14. 14. La molécula efectora de unión con queratina de conformidad con la reivindicación 12, en donde la secuencia de polipéptidos (i) incluye al menos una de las siguientes secuencias de polipéptidos: (a) la secuencia de polipéptidos SEQ ID NO: 1 posición 2269 a 2508 (b) la secuencia de polipéptidos SEQ ID NO: 1 posición 2606 a 2871 (c) una secuencia de polipéptidos la cual es modificada en comparación con (a) en hasta el 70% de los aminoácidos, (d) una secuencia de polipéptidos la cual es modificada en comparación con (b) en hasta el 70% de los aminoácidos, a condición que la unión con queratina de la secuencia de polipéptidos (c) o (d) represente al menos 10% del valor mostrado por la secuencia de polipéptidos (a) o (b) , según lo medido en la prueba presentada en el ejemplo 9 o en el ejemplo 10
15. 15. La molécula efectora de unión con queratina de conformidad con la reivindicación 12, en donde la molécula efectora (ii) incluye una secuencia de polipéptidos.
16. 16. La molécula efectora de unión con queratina de conformidad con la reivindicación 12, en donde la molécula efectora (ii) tiene una actividad enzimática.
17. 17. La molécula efectora de unión con queratina de conformidad con la reivindicación 12, en donde la molécula efectora (ii) es un colorante o un componente de colorante.
18. 18. La molécula efectora de unión con queratina de conformidad con la reivindicación 12, en donde la molécula efectora (ii) es un filtro para UV. ...
19. 19. La molécula efectora de unión con queratina de conformidad con la reivindicación 12, en donde la molécula efectora (ii) es un antioxidante.
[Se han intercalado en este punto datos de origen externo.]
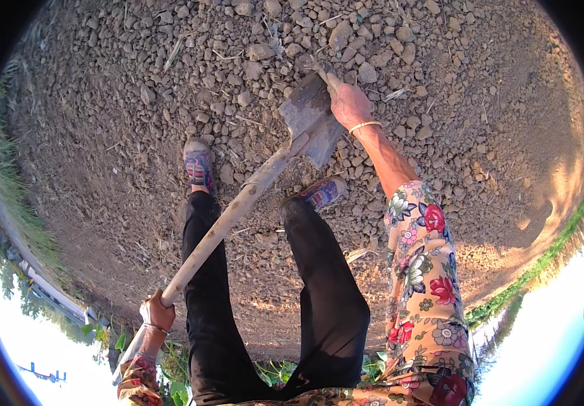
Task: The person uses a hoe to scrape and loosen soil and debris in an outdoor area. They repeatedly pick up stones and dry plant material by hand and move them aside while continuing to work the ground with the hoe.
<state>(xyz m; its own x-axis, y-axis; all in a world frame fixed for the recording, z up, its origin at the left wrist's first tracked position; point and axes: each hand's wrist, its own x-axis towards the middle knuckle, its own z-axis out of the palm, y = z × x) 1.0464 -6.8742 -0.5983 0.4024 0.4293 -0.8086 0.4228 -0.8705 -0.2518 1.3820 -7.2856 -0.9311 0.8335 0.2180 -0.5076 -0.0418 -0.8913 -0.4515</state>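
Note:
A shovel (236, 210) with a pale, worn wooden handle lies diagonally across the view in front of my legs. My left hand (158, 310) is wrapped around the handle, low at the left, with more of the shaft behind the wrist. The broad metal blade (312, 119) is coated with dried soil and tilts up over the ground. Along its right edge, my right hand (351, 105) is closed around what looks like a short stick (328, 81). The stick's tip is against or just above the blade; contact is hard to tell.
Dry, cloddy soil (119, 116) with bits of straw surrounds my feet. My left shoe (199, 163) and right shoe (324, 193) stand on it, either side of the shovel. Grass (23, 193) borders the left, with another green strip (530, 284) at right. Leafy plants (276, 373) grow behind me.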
20. 20. La molécula efectora de unión con queratina de conformidad con la reivindicación 12, en donde la molécula efectora (ii) es un carotenoide.
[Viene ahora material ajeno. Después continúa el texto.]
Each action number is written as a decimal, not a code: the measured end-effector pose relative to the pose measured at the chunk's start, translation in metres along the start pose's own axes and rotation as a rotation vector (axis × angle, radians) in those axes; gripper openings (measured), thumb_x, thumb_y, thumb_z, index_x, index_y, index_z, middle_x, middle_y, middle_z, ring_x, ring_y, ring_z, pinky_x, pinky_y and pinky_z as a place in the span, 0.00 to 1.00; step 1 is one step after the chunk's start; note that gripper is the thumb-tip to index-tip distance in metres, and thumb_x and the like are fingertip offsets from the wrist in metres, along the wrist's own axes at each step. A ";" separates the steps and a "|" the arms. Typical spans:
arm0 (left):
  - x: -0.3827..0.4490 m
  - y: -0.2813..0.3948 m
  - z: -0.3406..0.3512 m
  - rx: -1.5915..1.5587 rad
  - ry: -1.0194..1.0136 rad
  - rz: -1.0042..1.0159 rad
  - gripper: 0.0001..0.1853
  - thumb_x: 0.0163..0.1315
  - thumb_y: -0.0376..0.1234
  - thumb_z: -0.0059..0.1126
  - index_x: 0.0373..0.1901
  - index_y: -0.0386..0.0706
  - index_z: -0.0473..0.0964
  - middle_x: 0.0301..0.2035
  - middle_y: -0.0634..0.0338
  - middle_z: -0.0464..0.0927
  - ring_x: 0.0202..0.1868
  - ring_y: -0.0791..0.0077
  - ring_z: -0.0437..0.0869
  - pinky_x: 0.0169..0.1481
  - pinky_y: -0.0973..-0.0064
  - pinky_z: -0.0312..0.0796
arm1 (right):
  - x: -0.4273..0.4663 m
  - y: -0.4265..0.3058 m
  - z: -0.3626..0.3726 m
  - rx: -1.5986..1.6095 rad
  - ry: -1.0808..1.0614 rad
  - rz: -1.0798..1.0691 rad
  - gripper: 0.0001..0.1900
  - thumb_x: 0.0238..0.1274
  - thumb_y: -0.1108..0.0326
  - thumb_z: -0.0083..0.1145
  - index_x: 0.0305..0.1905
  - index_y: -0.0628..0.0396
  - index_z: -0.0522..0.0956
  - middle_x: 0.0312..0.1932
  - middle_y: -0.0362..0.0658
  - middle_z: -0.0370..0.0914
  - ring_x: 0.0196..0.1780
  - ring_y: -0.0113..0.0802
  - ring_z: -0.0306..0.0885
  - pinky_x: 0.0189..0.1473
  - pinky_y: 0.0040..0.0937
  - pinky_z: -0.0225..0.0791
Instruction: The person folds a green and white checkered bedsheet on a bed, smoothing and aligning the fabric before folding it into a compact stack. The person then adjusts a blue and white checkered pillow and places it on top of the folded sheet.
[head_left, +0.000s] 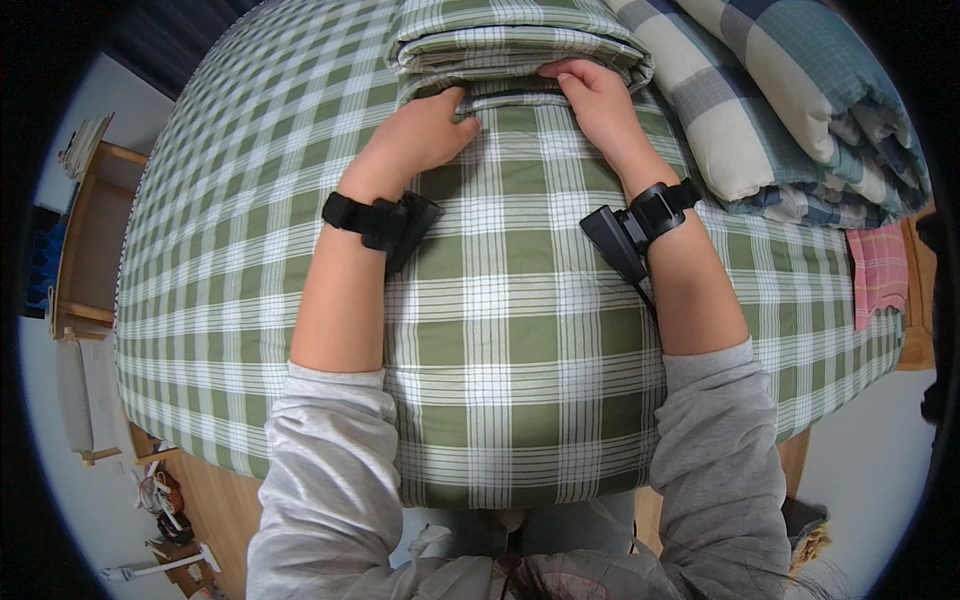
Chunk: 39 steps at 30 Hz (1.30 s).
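Observation:
A folded green-and-white plaid cloth (517, 41), in several thick layers, lies on a bed spread with matching plaid fabric (517, 300). At the left of the stack's near edge is my left hand (420, 131). Its thumb is spread apart, and some of its fingertips are hidden at the lower fold. My right hand (600, 97) touches the right part of the same edge, index finger along a layer and thumb just below. A dark gap shows between the lower layers. Whether either hand grips the cloth is not clear. Each wrist wears a black strapped device.
A folded blue, grey and cream checked quilt (735, 112) lies right of the stack. Pink plaid fabric (879, 274) hangs at the bed's right edge. To the left are a wooden shelf (86, 240) and a padded seat (75, 397). Various items (161, 499) lie on the floor.

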<state>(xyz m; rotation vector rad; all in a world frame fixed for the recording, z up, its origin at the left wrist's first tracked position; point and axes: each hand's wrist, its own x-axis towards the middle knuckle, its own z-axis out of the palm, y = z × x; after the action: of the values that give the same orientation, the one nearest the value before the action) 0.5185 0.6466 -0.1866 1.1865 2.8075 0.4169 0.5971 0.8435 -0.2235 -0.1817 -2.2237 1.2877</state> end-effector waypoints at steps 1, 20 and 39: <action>0.000 0.000 0.000 0.018 -0.007 -0.001 0.27 0.60 0.45 0.46 0.57 0.39 0.64 0.46 0.44 0.76 0.49 0.51 0.76 0.53 0.62 0.69 | -0.001 0.000 0.000 -0.008 -0.001 0.031 0.12 0.63 0.72 0.44 0.45 0.61 0.78 0.43 0.41 0.79 0.48 0.27 0.73 0.53 0.24 0.63; -0.001 0.000 0.002 0.031 -0.013 0.016 0.27 0.60 0.46 0.47 0.57 0.38 0.65 0.47 0.44 0.75 0.50 0.53 0.76 0.54 0.63 0.69 | 0.000 0.005 0.000 0.009 0.014 -0.006 0.12 0.61 0.70 0.45 0.42 0.59 0.79 0.38 0.41 0.79 0.42 0.28 0.74 0.47 0.25 0.64; -0.002 0.002 -0.002 0.011 -0.065 0.006 0.33 0.59 0.49 0.49 0.60 0.38 0.62 0.49 0.41 0.73 0.53 0.48 0.73 0.56 0.64 0.66 | 0.002 0.016 0.004 0.030 0.052 -0.034 0.12 0.55 0.66 0.48 0.38 0.54 0.82 0.28 0.42 0.80 0.29 0.30 0.74 0.35 0.28 0.67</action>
<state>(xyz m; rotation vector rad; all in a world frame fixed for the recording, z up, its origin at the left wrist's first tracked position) 0.5205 0.6463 -0.1843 1.1892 2.7554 0.3571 0.5907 0.8497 -0.2370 -0.1627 -2.1535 1.2832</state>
21. 21. La molécula efectora de unión con queratina de conformidad con la reivindicación 12, en donde la molécula efectora (ii) es un fungicida, insecticida o biocida .
22. 22. La molécula efectora de unión con queratina de conformidad con la reivindicación 12, en donde la molécula efectora (ii) es una vitamina o provitamina.
23. 23. El uso de moléculas efectoras de unión con queratina de conformidad con la reivindicación 12, para la producción de composiciones para el tratamiento cosmético de la piel, de las uñas y del cabello.
24. 24. La molécula efectora de unión con queratina de conformidad con las reivindicaciones 12 a 14, en donde la molécula efectora (ii) está fijada sobre la secuencia de polipéptidos (i) a través de enlaces covalentes .
25. 25. La molécula efectora de unión con queratina de conformidad con las reivindicaciones 12 a 14 ó 24, en donde la molécula efectora (ii) está covalentemente unida a grupos funcionales de la cadena lateral, el extremo C o el extremo N del polipéptido (i) , utilizando dos funciones químicas ya presentes en (i) y (ü) .
26. 26. La molécula efectora de unión con queratina de conformidad con las reivindicaciones 12 a 14 ó 24, en donde una o varias moléculas efectoras (ii) está(n) covalentemente unida (a) a grupos funcionales de la cadena lateral, el extremo C o el extremo N del polipéptido (i), a través de un enlazador bifuncional.
27. 27. La molécula efectora de unión con queratina de conformidad con las reivindicaciones 12 a 14, 22 ó 26, en donde un elemento espaciador está incorporado entre la molécula efectora (ii) y el polipéptido (i) .
28. 28. La molécula efectora de unión con queratina de conformidad con las reivindicaciones 26 ó 27, que tiene un sitio de disociación potencial para una proteasa, lipasa, esterasa, fosfatasa o hidrolasa entre la molécula efectora (ii) y el polipéptido (i) .
29. 29. La molécula efectora de unión con queratina de conformidad con las reivindicaciones 26, 27 ó 28, que tiene una secuencia de polipéptidos adicional que permite una purificación fácil de la proteina de fusión entre la molécula efectora (ii) y el polipéptido (i) .
30. 30. Un proceso para la preparación de una secuencia de polipéptidos de unión con queratina (i) de conformidad con la reivindicación 3.
31. 31. Un proceso para la preparación de una molécula efectora de unión con queratina (i) de conformidad con la reivindicación 14.